**TASK ITEM:** Copy out exactly the stretch of the listing below that begins at the line containing "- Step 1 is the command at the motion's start" and ends at the line containing "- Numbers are", and copy nothing outside it.

**** MATERIAL SUPPLIED ****

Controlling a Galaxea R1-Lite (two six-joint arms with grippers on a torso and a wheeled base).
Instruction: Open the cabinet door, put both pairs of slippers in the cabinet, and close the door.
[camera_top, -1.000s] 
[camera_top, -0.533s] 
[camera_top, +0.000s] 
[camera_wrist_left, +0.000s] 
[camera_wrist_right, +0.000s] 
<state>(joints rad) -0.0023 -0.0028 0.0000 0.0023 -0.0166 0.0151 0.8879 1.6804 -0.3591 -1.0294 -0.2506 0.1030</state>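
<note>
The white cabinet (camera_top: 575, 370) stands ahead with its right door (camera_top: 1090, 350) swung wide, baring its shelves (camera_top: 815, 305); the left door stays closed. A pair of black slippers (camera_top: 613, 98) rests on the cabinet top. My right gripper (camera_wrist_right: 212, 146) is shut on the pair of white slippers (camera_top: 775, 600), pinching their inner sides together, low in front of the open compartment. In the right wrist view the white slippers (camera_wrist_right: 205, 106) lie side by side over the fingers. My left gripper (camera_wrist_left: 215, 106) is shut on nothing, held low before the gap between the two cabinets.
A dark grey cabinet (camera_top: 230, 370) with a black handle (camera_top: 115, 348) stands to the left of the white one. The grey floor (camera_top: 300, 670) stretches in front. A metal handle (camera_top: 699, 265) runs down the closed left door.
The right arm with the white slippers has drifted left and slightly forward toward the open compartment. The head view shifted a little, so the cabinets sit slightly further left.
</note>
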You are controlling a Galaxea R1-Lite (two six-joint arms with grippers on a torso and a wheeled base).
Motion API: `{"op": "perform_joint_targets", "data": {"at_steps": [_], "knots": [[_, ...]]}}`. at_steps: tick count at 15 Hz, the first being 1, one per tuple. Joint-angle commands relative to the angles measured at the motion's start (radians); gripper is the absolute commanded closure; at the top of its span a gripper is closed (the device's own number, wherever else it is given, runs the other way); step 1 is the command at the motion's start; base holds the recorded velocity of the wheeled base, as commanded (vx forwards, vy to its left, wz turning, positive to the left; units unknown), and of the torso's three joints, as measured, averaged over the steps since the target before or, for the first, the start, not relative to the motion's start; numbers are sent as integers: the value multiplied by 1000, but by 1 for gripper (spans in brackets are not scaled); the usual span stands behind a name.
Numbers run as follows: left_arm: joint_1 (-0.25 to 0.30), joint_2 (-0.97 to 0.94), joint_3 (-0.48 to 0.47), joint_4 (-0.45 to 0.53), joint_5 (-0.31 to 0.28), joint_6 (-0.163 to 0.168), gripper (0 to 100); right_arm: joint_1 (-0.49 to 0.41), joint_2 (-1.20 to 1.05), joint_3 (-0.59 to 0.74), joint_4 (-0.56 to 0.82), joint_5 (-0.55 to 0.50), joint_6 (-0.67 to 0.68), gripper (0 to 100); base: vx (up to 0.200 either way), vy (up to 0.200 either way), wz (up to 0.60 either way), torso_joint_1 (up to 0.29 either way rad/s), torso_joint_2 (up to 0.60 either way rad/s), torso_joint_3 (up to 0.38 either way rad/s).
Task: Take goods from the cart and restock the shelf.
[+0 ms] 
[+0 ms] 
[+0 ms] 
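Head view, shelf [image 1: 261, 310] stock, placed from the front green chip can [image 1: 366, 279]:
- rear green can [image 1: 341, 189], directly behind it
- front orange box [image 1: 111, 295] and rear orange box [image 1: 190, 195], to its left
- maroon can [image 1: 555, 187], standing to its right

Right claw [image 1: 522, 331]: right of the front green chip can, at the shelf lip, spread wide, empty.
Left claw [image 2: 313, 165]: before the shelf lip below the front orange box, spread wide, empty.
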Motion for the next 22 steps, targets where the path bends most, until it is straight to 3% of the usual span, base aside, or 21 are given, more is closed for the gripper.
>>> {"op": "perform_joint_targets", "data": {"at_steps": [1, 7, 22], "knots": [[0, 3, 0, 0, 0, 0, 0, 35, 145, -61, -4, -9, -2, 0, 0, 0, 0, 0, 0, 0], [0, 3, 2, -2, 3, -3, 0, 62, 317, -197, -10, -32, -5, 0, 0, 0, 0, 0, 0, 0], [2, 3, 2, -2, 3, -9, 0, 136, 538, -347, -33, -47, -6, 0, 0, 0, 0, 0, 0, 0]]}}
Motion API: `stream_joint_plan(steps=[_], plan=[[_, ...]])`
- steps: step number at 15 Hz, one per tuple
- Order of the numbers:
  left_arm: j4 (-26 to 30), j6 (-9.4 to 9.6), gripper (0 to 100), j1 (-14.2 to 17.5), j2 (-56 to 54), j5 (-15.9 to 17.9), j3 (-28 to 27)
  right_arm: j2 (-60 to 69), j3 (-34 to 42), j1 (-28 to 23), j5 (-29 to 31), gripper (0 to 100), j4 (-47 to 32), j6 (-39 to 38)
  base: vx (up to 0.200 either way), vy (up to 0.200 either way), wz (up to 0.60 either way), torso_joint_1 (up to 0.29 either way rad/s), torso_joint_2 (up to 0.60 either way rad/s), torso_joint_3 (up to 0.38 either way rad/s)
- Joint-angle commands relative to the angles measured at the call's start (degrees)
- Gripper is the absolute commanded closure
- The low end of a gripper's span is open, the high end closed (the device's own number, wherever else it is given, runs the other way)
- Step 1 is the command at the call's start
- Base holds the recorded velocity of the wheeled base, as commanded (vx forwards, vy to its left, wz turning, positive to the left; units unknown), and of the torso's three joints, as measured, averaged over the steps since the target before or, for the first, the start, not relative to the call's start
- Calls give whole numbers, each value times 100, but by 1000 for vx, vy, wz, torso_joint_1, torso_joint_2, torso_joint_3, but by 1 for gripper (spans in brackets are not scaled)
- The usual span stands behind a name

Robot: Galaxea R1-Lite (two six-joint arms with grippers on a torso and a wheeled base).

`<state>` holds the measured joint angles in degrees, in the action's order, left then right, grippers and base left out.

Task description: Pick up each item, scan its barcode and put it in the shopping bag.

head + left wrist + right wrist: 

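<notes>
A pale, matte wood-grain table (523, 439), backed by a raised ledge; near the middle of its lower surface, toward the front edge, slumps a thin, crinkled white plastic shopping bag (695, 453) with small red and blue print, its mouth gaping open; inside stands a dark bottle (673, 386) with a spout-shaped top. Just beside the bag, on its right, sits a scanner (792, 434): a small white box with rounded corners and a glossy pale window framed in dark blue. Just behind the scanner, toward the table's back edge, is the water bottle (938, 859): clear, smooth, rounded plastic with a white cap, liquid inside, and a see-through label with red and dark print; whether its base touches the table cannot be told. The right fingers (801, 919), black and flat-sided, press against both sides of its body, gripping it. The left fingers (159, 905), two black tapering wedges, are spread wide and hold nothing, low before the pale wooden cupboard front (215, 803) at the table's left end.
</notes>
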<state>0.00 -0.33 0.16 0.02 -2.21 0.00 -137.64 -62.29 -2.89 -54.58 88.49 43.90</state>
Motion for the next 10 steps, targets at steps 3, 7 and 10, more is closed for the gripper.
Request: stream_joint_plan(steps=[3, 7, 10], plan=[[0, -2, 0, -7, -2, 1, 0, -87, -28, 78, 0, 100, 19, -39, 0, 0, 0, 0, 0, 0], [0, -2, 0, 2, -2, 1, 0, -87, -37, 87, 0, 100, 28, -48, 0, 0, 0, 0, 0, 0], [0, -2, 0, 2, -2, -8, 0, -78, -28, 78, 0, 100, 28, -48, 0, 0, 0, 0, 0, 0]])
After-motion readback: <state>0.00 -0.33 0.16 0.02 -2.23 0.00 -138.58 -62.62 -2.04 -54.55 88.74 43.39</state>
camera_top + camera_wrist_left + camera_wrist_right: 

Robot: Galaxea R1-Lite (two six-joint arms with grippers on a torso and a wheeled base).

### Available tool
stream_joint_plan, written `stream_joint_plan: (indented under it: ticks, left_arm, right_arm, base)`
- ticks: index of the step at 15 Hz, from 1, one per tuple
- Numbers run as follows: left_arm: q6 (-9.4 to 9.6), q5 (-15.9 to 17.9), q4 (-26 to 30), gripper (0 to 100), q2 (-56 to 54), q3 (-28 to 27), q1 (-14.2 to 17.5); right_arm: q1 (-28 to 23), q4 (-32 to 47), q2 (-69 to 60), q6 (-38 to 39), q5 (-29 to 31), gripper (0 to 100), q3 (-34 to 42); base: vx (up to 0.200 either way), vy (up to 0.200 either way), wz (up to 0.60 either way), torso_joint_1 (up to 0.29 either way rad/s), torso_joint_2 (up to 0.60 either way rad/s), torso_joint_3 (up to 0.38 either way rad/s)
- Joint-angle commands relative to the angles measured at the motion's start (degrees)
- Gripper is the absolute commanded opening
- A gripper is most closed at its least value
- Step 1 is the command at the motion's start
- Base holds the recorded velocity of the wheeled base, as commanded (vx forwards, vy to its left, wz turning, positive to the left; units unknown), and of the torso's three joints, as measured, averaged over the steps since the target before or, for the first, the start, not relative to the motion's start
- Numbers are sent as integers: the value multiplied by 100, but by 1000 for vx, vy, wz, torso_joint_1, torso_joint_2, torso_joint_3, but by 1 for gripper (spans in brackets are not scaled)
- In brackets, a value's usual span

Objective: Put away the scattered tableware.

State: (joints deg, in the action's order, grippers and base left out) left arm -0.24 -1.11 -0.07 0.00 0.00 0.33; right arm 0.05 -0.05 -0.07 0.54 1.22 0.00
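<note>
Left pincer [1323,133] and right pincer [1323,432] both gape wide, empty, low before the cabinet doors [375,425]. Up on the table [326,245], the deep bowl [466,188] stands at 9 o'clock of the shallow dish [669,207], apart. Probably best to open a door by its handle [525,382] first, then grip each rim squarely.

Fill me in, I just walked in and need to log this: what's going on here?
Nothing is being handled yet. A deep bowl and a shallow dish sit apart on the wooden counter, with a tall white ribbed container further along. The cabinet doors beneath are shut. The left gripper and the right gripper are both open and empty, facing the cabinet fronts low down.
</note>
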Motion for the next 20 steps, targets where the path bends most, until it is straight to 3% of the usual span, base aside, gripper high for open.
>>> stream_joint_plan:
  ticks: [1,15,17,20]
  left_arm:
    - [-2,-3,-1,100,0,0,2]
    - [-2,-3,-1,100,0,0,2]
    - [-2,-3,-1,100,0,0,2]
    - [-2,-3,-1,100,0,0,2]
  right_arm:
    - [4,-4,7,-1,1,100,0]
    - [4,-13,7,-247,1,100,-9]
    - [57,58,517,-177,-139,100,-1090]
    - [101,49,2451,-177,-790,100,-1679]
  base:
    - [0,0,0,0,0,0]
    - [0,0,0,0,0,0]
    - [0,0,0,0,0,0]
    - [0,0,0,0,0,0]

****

**PROBLEM SOLUTION:**
- Step 1 is the command at the motion's start
- Base holds the recorded velocity of the wheeled base, as commanded (vx forwards, vy to its left, wz turning, positive to the left; units unknown), and of the torso's three joints, as measured, averaged over the steps since the target before or, for the first, the start, not relative to the motion's start
- Numbers are sent as integers: the value multiplied by 100, but by 1000 for vx, vy, wz, torso_joint_1, torso_joint_2, torso_joint_3, but by 1 for gripper (spans in brackets are not scaled)

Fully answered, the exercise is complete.